Reputation: 31
I want to create a binary column that shows whether another column, which is a list of characters, contains any value from a vector.
Specifically, I want to create a column that says whether one has experienced their manager leaving a company in the past year. For this, I have a all_manager
column that is a list of all managers one had in the last year. And then, I have a terminated_managers
vector that has all names of managers who have terminated in the past year.
df$all_manager
[[1]]
[1] John Mary
[[2]]
[1] Paul John
[[3]]
[1] Mary Tom Lilly
terminated_managers <- c("Mary", "Bill")
And I want to create manager_termed_yn
column such that:
df$manager_termed_yn
[1]TRUE
[2]FALSE
[3]TRUE
I'll appreciate your help! First time posting, so apologies that the example is not the best.
Upvotes: 2
Views: 2200
Reputation: 16836
Here is a tidyverse
solution:
library(tidyverse)
df %>%
rowwise %>%
mutate(manager_termed_yn = any(unlist(all_manager) %in% terminated_managers))
Output
id all_manager manager_termed_yn
1 1 John, Mary TRUE
2 2 Paul, John FALSE
3 3 Mary, Tom, Lilly TRUE
Data
df <- structure(list(id = 1:3, all_manager = list(c("John", "Mary"),
c("Paul", "John"), c("Mary", "Tom", "Lilly"))), row.names = c(NA,
-3L), class = "data.frame")
terminated_managers <- c("Mary", "Bill")
Upvotes: 0
Reputation: 4232
Let's first create some example data to work with that looks similar to your own.
# Example data
set.seed(123)
data <- replicate(5, list(paste0(sample(letters, size = 5, replace = T), collapse = "")))
data
#> [[1]]
#> [1] "osncj"
#>
#> [[2]]
#> [1] "rvket"
#>
#> [[3]]
#> [1] "nvyze"
#>
#> [[4]]
#> [1] "syyic"
#>
#> [[5]]
#> [1] "hzgji"
# Example vector
vec <- c("osn", "rvket", "foo")
Your data are currently stored as a list. From the looks of it, each element of the list has 1 name in it stored as a character vector
. My guess about this is because for every row of the output you showed that starts with DOUBLE brackets (e.g. [[1]]
, [[2]]
, etc.), there is only one row below it that starts with single brackets (and the index of those are always [1]
).
class(data)
#> [1] "list"
Given you have this data structure, you can convert this into a vector:
df2vec <- unlist(data)
df2vec
#> [1] "osncj" "rvket" "nvyze" "syyic" "hzgji"

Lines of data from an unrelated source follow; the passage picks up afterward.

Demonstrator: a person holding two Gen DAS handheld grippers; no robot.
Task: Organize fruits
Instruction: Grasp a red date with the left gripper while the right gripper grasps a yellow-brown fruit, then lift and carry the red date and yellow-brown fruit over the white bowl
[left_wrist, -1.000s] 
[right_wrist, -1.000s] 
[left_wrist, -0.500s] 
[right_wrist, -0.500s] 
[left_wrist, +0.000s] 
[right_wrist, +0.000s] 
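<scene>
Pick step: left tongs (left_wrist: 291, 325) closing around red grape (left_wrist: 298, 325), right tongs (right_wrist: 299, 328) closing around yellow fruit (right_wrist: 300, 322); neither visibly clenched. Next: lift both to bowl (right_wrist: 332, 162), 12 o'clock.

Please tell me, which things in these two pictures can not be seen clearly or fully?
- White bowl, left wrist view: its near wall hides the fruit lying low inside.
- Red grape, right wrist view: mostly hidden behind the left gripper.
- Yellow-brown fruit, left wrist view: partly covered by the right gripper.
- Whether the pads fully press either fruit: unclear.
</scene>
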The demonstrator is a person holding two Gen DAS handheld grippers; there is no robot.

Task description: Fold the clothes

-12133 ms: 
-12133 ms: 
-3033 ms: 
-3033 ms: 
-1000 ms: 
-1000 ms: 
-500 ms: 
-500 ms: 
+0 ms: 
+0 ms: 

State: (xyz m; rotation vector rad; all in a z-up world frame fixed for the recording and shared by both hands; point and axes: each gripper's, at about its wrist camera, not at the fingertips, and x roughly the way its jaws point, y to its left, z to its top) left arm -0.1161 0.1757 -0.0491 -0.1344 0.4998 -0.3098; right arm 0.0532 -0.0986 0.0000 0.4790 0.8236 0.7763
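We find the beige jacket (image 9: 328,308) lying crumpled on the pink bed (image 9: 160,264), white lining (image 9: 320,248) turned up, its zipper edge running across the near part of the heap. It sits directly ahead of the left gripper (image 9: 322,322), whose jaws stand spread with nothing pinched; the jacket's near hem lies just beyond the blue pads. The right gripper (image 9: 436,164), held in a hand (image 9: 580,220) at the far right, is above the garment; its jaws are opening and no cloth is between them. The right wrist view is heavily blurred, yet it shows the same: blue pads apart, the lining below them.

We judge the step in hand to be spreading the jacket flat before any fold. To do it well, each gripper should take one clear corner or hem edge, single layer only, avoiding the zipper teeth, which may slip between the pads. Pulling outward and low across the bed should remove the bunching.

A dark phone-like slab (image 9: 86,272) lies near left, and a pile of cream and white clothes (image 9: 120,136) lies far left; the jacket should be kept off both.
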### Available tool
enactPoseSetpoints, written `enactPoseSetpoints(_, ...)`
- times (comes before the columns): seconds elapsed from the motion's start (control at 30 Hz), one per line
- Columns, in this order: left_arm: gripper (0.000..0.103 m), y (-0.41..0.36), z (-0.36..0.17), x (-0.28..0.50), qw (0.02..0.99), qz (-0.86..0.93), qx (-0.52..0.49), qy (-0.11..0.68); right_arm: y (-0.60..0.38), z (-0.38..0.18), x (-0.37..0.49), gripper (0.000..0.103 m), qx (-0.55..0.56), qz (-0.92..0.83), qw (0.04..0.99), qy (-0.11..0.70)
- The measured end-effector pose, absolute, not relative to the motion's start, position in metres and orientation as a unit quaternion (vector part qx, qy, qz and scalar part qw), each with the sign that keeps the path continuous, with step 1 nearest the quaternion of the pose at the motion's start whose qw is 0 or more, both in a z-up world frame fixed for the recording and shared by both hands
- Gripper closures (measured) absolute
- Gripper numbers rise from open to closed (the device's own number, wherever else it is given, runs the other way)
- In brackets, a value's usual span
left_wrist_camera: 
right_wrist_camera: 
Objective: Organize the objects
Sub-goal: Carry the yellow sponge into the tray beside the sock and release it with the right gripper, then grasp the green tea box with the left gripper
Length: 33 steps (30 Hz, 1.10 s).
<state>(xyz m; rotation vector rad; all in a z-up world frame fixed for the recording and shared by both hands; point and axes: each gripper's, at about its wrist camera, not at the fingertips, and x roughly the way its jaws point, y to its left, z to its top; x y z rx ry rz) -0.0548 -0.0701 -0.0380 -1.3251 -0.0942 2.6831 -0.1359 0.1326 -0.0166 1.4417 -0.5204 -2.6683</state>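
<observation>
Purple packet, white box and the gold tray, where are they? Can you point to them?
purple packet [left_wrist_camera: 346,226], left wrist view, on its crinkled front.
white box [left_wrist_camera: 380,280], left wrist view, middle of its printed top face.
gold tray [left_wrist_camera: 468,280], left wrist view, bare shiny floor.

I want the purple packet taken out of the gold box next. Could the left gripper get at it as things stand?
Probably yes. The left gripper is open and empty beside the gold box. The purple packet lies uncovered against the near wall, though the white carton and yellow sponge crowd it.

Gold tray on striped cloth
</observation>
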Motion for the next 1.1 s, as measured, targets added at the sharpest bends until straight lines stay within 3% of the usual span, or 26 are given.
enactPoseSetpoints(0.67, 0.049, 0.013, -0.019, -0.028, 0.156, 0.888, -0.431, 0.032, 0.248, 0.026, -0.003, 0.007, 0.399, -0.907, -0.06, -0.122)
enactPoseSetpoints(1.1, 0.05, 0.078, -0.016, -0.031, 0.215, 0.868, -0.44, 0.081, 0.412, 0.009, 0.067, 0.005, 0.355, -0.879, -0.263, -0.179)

We can determine if the values in df2vec exactly match values in vec:
df2vec %in% vec
#> [1] FALSE TRUE FALSE FALSE FALSE
And here are the values that appear in both:
df2vec[df2vec %in% vec]
#> [1] "rvket"
If we want to look for partial matches instead that would, for example, return TRUE
when matching "Rob"
to "Robert Frost"
, we need substring pattern matching:
partials <- grepl(df2vec, pattern = paste(vec, collapse = "|"))
partials
#> [1] TRUE TRUE FALSE FALSE FALSE
df2vec[partials]
#> [1] "osncj" "rvket"
Upvotes: 0
Reputation: 15123
Let list l
as
l <- list("John Mary","Paul John", "Mary Tom Lilly")
l
[[1]]
[1] "John Mary"
[[2]]
[1] "Paul John"
[[3]]
[1] "Mary Tom Lilly"
Then
sapply(l, function(x) {sum(match(str_split(x, " ", simplify = T), terminated_managers), na.rm = T) == 1}, simplify = T)
[1] TRUE FALSE TRUE
Upvotes: 0
Reputation: 73265
all_manager <- list(c("John", "Mary"), c("Paul", "John"), c("Mary", "Tom", "Lilly"))
terminated_managers <- c("Mary", "Bill")
We can use
colSums(sapply(all_manager, "%in%", x = terminated_managers)) > 0
#[1] TRUE FALSE TRUE
Upvotes: 3